Nokia schickt Symbian in die Schlacht.

25.06.2008
 cl
 

Einzige Chance gegen Google: Nokia schickt Symbian in die Schlacht Noch ist Nokia mit seinem bevorzugten Betriebssystem "Symbian" führend bei den Smartphones und mit einem Marktanteil von knapp 40% auch Gesamtmarktführer bei den Mobiltelefonen. Doch auch die Finnen lesen die Nachrichten über das angekündigte "Android" von Google (kress.de vom 23. Juni 2008) und den Erfolg von Apples "iPhone". Zudem konnte sich Research In Motion (RIM) mit seinem "Blackberry" in der Geschäftwelt fest etablieren. Nun hat Nokia den Anbieter seines Haus- und Hofbetriebssystems "Symbian" vollständig geschluckt. Wieso Nokia eigentlich keine Alternative blieb und was es mit der neu gegründeten Symbian Foundation auf sich hat, lesen Sie auf der nächsten Seite.

Einzige Chance gegen Google:

Nokia schickt Symbian in die Schlacht

Noch ist Nokia mit seinem bevorzugten Betriebssystem "Symbian" führend bei den Smartphones und mit einem Marktanteil von knapp 40% auch Gesamtmarktführer bei den Mobiltelefonen.
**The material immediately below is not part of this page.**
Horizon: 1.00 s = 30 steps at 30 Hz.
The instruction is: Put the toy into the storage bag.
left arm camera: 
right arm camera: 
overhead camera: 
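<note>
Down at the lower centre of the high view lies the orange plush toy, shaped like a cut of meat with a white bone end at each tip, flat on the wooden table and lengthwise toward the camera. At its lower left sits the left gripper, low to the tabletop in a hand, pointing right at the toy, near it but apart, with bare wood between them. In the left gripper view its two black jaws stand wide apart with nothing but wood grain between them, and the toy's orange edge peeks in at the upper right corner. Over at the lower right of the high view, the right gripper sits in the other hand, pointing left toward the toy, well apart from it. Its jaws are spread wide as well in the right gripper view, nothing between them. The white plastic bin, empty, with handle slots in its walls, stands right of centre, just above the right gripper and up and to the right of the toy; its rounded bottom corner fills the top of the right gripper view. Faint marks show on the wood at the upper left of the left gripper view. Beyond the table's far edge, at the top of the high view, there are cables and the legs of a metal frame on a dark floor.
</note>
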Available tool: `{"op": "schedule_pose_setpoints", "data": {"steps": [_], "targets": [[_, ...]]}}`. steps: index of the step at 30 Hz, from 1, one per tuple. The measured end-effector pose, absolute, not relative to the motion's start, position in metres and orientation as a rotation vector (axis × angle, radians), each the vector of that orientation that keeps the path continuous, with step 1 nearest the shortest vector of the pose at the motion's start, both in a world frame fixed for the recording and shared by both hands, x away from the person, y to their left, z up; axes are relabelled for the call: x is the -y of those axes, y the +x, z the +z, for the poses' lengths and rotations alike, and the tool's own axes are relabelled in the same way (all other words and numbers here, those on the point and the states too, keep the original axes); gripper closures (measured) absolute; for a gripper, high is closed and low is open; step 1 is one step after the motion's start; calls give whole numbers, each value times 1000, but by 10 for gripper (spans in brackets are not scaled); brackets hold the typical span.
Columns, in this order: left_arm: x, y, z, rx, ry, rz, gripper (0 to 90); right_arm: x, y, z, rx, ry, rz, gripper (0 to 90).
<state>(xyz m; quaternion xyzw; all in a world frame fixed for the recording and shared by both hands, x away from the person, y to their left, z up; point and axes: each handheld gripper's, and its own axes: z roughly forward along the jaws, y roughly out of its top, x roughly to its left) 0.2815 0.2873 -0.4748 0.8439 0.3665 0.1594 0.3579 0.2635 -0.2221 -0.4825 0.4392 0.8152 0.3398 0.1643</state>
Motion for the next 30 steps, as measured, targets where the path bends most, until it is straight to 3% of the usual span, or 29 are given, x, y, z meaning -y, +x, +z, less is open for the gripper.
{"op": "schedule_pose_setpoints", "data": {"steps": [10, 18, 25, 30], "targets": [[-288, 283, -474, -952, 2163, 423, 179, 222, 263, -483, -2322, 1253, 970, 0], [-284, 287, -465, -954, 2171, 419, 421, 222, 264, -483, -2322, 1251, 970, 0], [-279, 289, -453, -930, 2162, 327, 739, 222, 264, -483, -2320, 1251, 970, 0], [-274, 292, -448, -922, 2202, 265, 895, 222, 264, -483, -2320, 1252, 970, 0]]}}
Doch auch die Finnen lesen die Nachrichten über das angekündigte "Android" von Google (kress.de vom 23. Juni 2008) und den Erfolg von Apples "iPhone". Zudem konnte sich Research In Motion (RIM) mit seinem "Blackberry" in der Geschäftwelt fest etablieren. Nun hat Nokia den Anbieter seines Haus- und Hofbetriebssystems "Symbian" vollständig geschluckt.

 

Was wäre die Alternative gewesen? "Sie hätten ein völlig neues System entwickeln müssen. Da ist es sinnvoller, den etablierten Marktführer als Quasistandard neu zu etablieren", so Nikolaus Mohr von Accenture gegenüber dem "Handelsblatt" (Mittwochsausgabe). Auch vor der Ankündigung war Nokia schon maßgeblich an der Software-Schmiede beteiligt. Der wirkliche Clou an der Sache ist jedoch nicht die Übernahme, sondern die Gründung einer Symbian Foundation, an die Nokia das Betriebssystem "Symbian" und das darauf basierende "S60" weiterreichen wird. Dieser offenen Allianz gehören AT&T, LG Electronics, Samsung, STMicroelectronics, Texas Instruments und Vodafone an. Sony Ericsson and Motorola werden ihr "Symbian"-Derivat "UIQ" beisteuern, der japanische Mobilfunkkonzern DOCOMO sein "MOAP(S)". In den kommenden zwei Jahren soll dann ein einheitliches und vor allem lizenzfreies Open-Source-Betriebssystem entwickelt werden.

 

Nokia auf dem Weg zum Internetkonzern 

 

All dies passt in die Strategie Nokias, zum Internetkonzern zu werden. Ein einheitliches Betriebssystem statt dem aktuellen Wirrwarr bei Symbian mit seinen verschiedensten Versionen ist dafür bestimmt eine gute Grundlage. Auf seinem Weg zum Inhalteanbieter im Internet ist dies nur der aktuellste und PR-trächtigste Schitt. In jüngster Vergangenheit hat sich der Konzern Anbieter für mobile Werbung (Enpocket), zum Austausch von Medien (Twango) und digitalen Karten (Navteq) einverleibt. Letztere Aquisition wird jedoch noch von der Europäischen Kommission geprüft. Gebündelt werden soll das ganze dann unter der Dachmarke "Ovi", auf deren Portal sich jetzt schon Spiele (N-Gage), Musik und Karten herunterladen lassen.